Safety Kernel Reference

This document describes Safety Kernel behavior from code in:

core/controlplane/safetykernel/kernel.go
core/controlplane/safetykernel/output_policy.go
core/controlplane/safetykernel/scanners.go
core/infra/config/safety_policy.go
core/controlplane/scheduler/safety_client.go
core/controlplane/gateway/gateway_jobs.go

1. Overview

Safety Kernel is the policy decision point for Cordum:

Input policy is evaluated before scheduler dispatch.
Output policy is evaluated through OutputPolicyService.CheckOutput.
Policy can be sourced from file or URL, merged with config-service fragments, and hot-reloaded.

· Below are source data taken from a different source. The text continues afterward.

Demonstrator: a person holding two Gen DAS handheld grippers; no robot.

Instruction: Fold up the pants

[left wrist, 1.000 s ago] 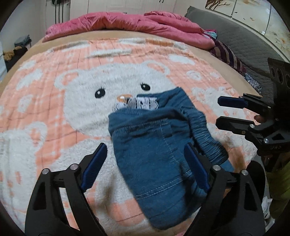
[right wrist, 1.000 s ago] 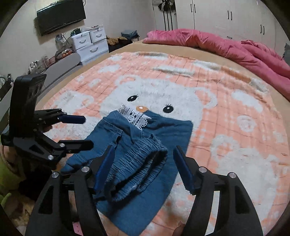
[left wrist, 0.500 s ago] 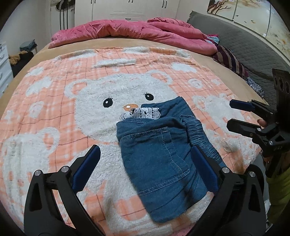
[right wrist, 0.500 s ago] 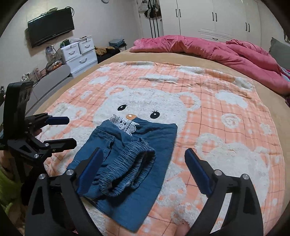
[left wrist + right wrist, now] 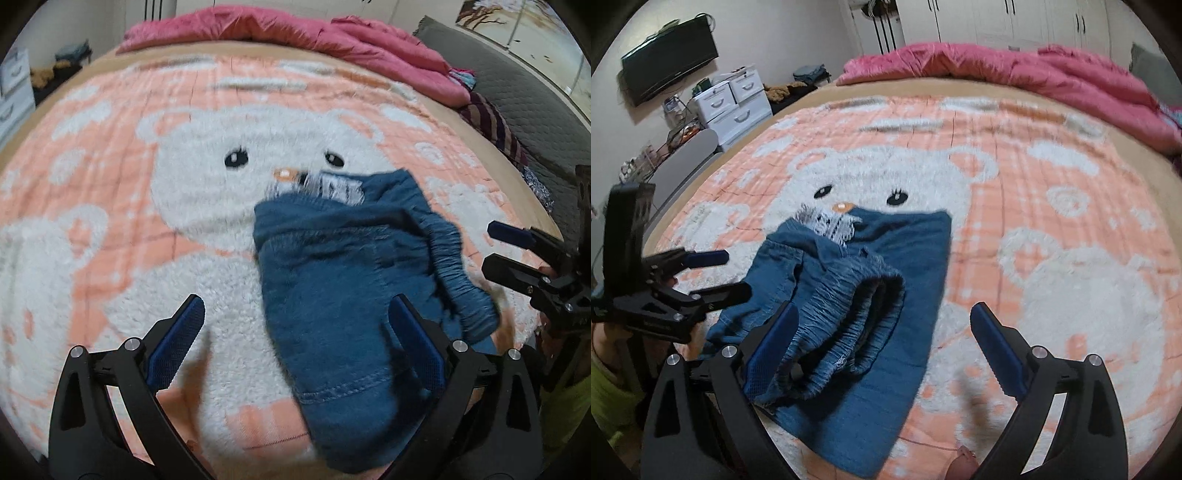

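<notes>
Pants: the small blue denim pants with a gathered elastic waistband lie folded on the fluffy peach-and-white bear-print blanket, just below the bear's nose, near the bed's edge closest to you.
Lace trim: a strip of white lace peeks out from under the far edge of the folded denim.
Waistband: the ruched waistband sits bunched on top of the flat denim layer, on your left side in the right wrist view.
Left gripper: your black left gripper with blue pads has its jaws released and spread wide; one pad stands over the denim's edge, the other over bare blanket. Neither pad seems to press the cloth, though blur makes this hard to confirm.
Right gripper: your black right gripper with blue pads is likewise released, jaws wide, the left pad beside the waistband, the right pad over blanket.
Bed: the rumpled pink quilt lies heaped along the far side.
Room: a white chest of drawers and a wall-mounted black television stand beyond the bed.
</notes>
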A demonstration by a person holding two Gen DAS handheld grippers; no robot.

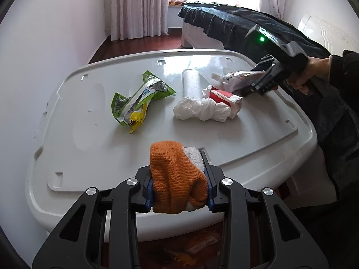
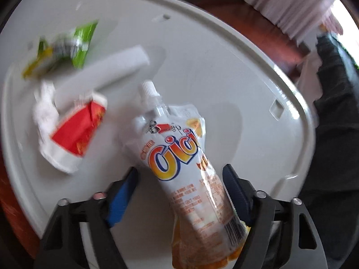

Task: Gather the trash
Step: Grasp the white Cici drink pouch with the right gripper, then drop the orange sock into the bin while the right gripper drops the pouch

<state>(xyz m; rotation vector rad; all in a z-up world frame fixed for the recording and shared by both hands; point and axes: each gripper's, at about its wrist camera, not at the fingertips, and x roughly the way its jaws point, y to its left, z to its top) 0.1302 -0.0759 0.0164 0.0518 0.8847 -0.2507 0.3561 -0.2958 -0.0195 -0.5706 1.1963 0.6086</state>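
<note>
Both fingers of my left gripper [image 1: 179, 177] are clamped on a folded orange and white cloth [image 1: 177, 179], squeezed tight between the blue pads, above the near edge of a white plastic lid [image 1: 89, 134] that serves as a tabletop. On my right gripper [image 2: 179, 192] the fingers stand partly open around a white drink pouch [image 2: 179, 157] with orange lettering and a screw cap. One pad touches the pouch's lower edge near the barcode; the other pad stands clear of it, so I cannot call it a firm grip. The pouch lies across the lid's far right side, cap pointing away from me.

Other trash sits on the lid: crumpled green and yellow snack wrappers [image 1: 136, 98] toward the left, a white paper roll [image 1: 190, 83] in the middle, a wad of white tissue [image 1: 202, 109] touching the roll's near end, and a crushed red and white carton [image 1: 224, 97] just beside the tissue. Behind the lid are a bed under a dark cover [image 1: 224, 22] and pale curtains [image 1: 139, 6].
</note>
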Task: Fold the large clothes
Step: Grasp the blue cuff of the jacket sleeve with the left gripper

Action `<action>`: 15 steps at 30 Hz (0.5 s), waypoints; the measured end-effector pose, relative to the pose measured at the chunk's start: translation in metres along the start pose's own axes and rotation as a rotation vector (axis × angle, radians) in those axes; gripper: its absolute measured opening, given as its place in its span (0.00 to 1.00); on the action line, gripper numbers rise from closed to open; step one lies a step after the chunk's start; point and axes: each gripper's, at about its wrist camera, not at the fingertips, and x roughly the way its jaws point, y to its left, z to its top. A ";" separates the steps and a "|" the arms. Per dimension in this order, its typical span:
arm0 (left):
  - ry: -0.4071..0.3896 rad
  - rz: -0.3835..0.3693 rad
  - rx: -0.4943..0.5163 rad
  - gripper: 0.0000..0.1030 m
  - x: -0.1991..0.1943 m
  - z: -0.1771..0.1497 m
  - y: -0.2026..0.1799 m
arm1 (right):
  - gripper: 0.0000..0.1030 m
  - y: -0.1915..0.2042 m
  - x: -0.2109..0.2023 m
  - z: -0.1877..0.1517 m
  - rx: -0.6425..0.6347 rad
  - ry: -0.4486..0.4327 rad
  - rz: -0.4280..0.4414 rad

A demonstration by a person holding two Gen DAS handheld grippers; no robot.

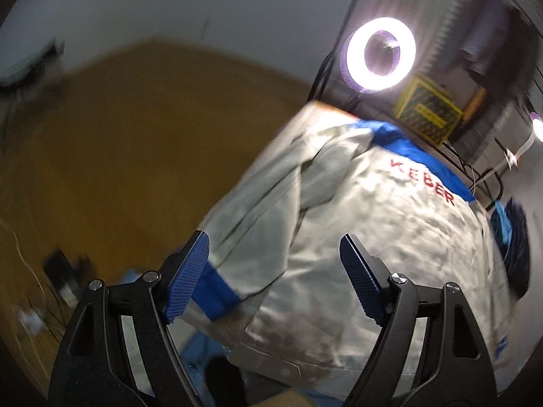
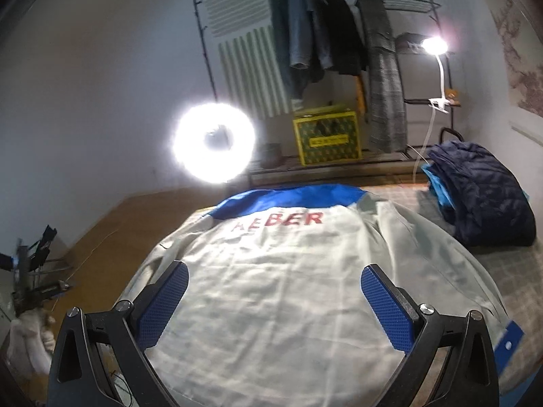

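Observation:
A pale grey work jacket [image 2: 292,247] with a blue yoke and red lettering lies back up, spread over the checked table cover [image 2: 509,271]. In the right wrist view my right gripper [image 2: 274,269] hovers open over the jacket's lower back, with nothing between its fingers. In the left wrist view the jacket [image 1: 390,230] runs slantwise, and its sleeve with a blue cuff [image 1: 217,291] lies folded along the side. My left gripper [image 1: 274,239] is open above that side. Its left finger [image 1: 188,278] is right beside the cuff, and the pads press on nothing.
A folded navy padded garment [image 2: 482,200] on a blue one sits at the table's far right. Behind the table are a bright ring light [image 2: 213,142], a yellow crate [image 2: 327,139], a rack of hanging clothes [image 2: 322,34] and a clip lamp [image 2: 434,45]. Wood floor [image 1: 135,135] lies left.

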 end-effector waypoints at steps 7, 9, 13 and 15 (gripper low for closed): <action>0.221 -0.052 -0.322 0.80 0.074 -0.011 0.081 | 1.00 0.017 0.032 -0.019 -0.115 0.015 0.039; 0.246 -0.053 -0.389 0.80 0.086 -0.015 0.099 | 0.96 0.021 0.045 -0.024 -0.130 0.079 0.073; 0.270 -0.021 -0.453 0.80 0.108 -0.018 0.127 | 0.96 0.028 0.055 -0.033 -0.145 0.120 0.126; 0.293 -0.019 -0.445 0.80 0.120 -0.017 0.130 | 0.96 0.032 0.056 -0.036 -0.156 0.133 0.147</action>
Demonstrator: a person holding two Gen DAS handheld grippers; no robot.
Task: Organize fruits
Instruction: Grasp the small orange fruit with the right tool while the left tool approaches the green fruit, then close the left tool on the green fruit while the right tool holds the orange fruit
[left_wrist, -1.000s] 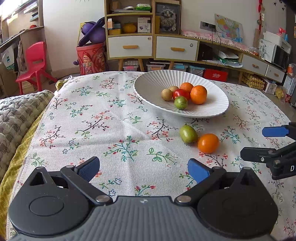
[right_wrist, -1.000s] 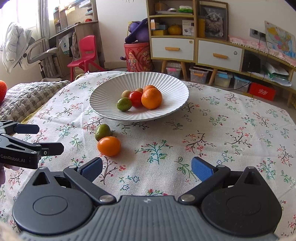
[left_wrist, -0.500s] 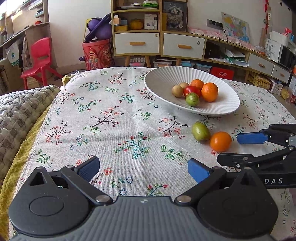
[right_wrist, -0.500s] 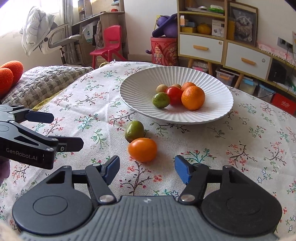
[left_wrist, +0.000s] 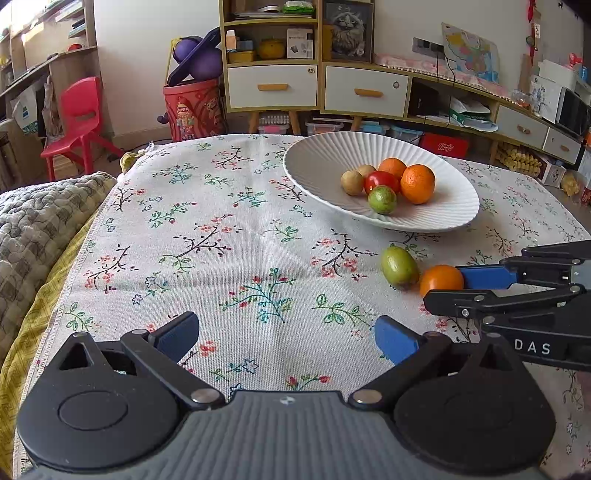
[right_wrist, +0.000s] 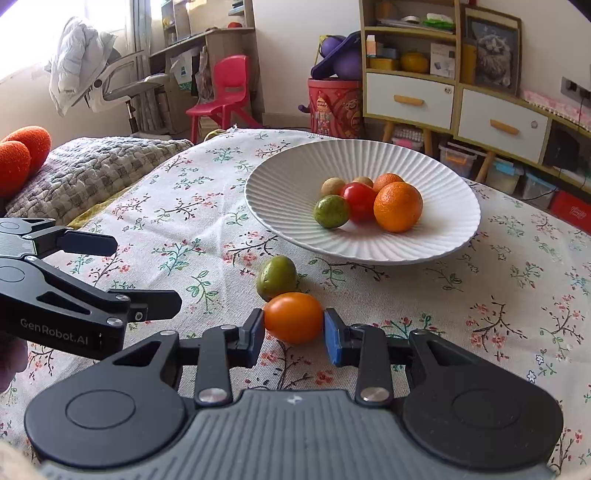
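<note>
An orange fruit (right_wrist: 293, 316) lies on the floral tablecloth, with a green fruit (right_wrist: 277, 277) touching it just behind. My right gripper (right_wrist: 294, 334) has its blue pads on both sides of the orange fruit, closed onto it. It also shows in the left wrist view (left_wrist: 448, 286), reaching in from the right around the orange fruit (left_wrist: 440, 279) beside the green fruit (left_wrist: 399, 266). The white ribbed plate (right_wrist: 436, 236) holds several fruits, among them an orange (right_wrist: 398, 206) and a red tomato (right_wrist: 357, 201). My left gripper (left_wrist: 284, 334) is open and empty over the cloth.
A grey knitted blanket (left_wrist: 33, 229) and a yellow cloth edge lie at the table's left side. Shelves, drawers, a red chair (left_wrist: 79, 122) and a red bin (left_wrist: 194, 109) stand beyond the table. Orange cushions (right_wrist: 20, 155) sit at far left in the right wrist view.
My right gripper moved forward to the orange fruit and its jaws narrowed from wide open to closing on it. My left gripper stayed open and shifted slightly.
</note>
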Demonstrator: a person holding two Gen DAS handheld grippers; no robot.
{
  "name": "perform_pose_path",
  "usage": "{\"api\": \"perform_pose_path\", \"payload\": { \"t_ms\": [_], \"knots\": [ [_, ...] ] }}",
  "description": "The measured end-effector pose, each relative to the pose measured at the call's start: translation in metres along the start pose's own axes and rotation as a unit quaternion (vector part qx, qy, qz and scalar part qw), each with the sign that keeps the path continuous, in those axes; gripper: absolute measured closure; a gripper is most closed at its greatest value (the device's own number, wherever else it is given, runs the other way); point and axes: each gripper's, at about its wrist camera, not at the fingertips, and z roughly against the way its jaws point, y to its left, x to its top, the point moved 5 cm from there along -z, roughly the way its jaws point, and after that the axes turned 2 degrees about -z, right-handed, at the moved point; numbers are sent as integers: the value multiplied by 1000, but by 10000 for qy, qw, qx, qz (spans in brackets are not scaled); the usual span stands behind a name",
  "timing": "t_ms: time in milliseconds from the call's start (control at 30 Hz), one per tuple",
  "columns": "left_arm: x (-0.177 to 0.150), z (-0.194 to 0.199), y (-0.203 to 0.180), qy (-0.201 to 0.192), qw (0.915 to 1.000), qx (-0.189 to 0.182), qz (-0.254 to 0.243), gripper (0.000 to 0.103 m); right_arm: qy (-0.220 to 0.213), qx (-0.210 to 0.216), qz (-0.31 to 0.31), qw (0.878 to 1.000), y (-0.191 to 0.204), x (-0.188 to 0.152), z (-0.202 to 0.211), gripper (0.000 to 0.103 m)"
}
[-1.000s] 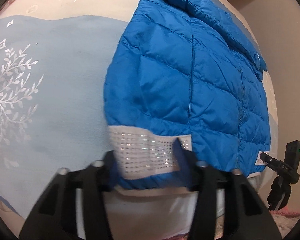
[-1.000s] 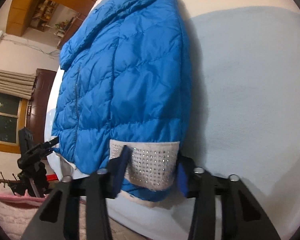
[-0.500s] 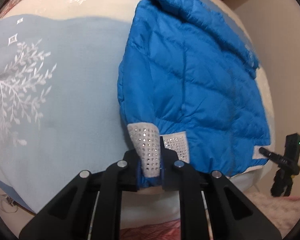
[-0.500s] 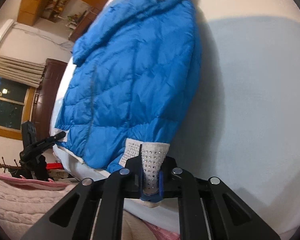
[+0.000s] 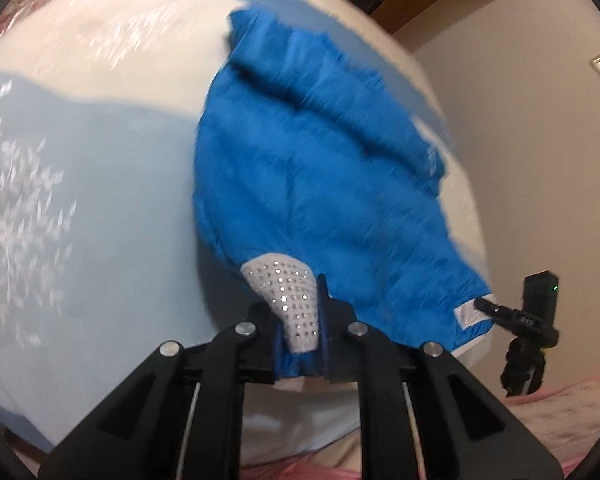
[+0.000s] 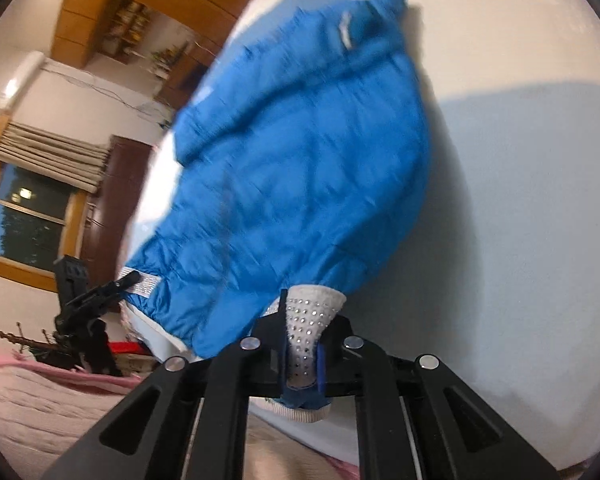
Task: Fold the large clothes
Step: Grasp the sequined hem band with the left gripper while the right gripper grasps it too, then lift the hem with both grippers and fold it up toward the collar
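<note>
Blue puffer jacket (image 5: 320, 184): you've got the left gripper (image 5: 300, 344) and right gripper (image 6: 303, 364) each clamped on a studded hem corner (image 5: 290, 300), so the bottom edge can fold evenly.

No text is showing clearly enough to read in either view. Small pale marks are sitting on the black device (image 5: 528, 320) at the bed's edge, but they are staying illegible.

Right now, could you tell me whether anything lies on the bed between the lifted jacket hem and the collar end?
Nothing visible does: only the blue jacket itself lies between its studded hem band and collar.
</note>
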Motion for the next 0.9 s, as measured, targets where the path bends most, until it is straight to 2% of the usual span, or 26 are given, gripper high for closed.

The scheduler treats Safety Kernel as part of the hot path and uses short client timeouts (2s) plus a circuit breaker to protect throughput.

2. Input Policy Rules

Input rule model is defined in core/infra/config/safety_policy.go under rules[].

Rule matching supports:

tenants
topics (glob match via path.Match, for example job.*)
capabilities
risk_tags
requires (all required entries must be present)
pack_ids
actor_ids
actor_types
labels
secrets_present
mcp (server/tool/resource/action)

Decisions are normalized to:

allow
deny
require_approval
throttle
allow_with_constraints

If constraints are present, response can be ALLOW_WITH_CONSTRAINTS even when decision is allow.

Approval binding behavior:

approval_required is true for require_approval.
approval_ref is set to the incoming job_id.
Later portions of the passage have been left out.